没关系，但是当我尝试制作一个非阻塞应用程序（等待）时，beautifulsoup4将阻止应用程序（因为beautifulsoup4不支持异步）

这是我尝试过的。

import asyncio, aiohttp
from bs4 import BeautifulSoup

async def extractLinks(html):
    soup = BeautifulSoup(html, 'html.parser')
    return soup.select(".c-pro-box__title a")

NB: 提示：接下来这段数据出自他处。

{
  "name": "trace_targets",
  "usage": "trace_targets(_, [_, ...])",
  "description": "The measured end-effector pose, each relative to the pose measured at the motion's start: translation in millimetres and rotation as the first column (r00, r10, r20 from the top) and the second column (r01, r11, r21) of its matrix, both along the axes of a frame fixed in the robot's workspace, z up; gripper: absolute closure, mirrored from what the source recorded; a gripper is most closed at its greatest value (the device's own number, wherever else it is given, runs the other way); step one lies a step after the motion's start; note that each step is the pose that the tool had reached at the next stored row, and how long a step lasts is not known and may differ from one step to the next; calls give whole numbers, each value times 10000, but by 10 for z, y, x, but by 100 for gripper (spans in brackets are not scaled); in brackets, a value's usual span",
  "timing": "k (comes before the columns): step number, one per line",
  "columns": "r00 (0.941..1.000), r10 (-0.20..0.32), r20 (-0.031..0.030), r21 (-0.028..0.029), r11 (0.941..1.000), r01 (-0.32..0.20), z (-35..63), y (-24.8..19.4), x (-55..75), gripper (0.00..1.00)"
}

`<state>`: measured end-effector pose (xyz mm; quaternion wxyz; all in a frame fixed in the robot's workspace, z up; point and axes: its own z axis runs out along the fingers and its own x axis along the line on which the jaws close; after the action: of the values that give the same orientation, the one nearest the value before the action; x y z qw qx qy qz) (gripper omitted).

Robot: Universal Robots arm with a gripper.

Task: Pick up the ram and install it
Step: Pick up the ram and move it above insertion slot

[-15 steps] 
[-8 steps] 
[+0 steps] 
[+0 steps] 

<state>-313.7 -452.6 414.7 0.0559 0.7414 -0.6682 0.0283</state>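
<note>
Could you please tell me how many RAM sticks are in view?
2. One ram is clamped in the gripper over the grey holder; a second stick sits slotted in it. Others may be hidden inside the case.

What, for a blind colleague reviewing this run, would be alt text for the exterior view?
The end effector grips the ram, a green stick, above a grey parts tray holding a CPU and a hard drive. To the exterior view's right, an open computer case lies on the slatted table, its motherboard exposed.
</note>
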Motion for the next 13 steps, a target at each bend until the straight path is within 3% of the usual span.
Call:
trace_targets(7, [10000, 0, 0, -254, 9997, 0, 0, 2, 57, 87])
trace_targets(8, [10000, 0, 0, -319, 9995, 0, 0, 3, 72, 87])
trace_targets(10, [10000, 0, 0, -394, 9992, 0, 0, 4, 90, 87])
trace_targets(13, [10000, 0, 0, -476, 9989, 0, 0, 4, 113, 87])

async def getHtml(session, url):
    async with session.get(url) as response:
        return await response.text()

async def loadPage(url):
    async with aiohttp.ClientSession() as session:
        html = await getHtml(session, url)
        links = await extractLinks(html)
        return links

loop = asyncio.get_event_loop()
loop.run_until_complete(loadPage())

extractLinks()

会阻塞程序流程。
那么这是否可以使其成为非阻塞呢？或者除了 beautifulsoup4 之外还有什么库可以尽可能支持异步吗？

Answer 1

嗯，根据您的问题，我了解您正在寻求提高代码性能。

因此，根据您较短的详细信息，我也会提供较短的回复。

没有
```
Async
```
HTML 解析器，因为本机代码基于
```
regex
```
以及其他基于 I/O 的操作。
您将
```
BeautifulSoup
```
与
```
html.parser
```
一起使用，这比
```
lxml
```
Reference 慢得多。另外，我强烈建议将
```
selectolax
```
与
```
Lexbor
```
一起使用，因为通过
```
C
```
Check
使用
```
httpx
```
代替
```
aiohttp
```
。（由于技术性能基于
```
C
```
）
使用
```
trio
```
，这是
```
Async
```

下面的代码应该对您的用例有帮助。

import httpx
from selectolax.lexbor import LexborHTMLParser
import trio

links = []


async def get_soup(content):
    return LexborHTMLParser(content)


async def worker(channel):
    async with channel:
        async for client, link in channel:
            r = await client.get(link)
            soup = await get_soup(r.content)
            # continue from here!


async def main():
    async with httpx.AsyncClient() as client, trio.open_nursery() as nurse:
        sender, receiver = trio.open_memory_channel(0)
        async with receiver:
            for _ in range(10):
                nurse.start_soon(worker, receiver.clone())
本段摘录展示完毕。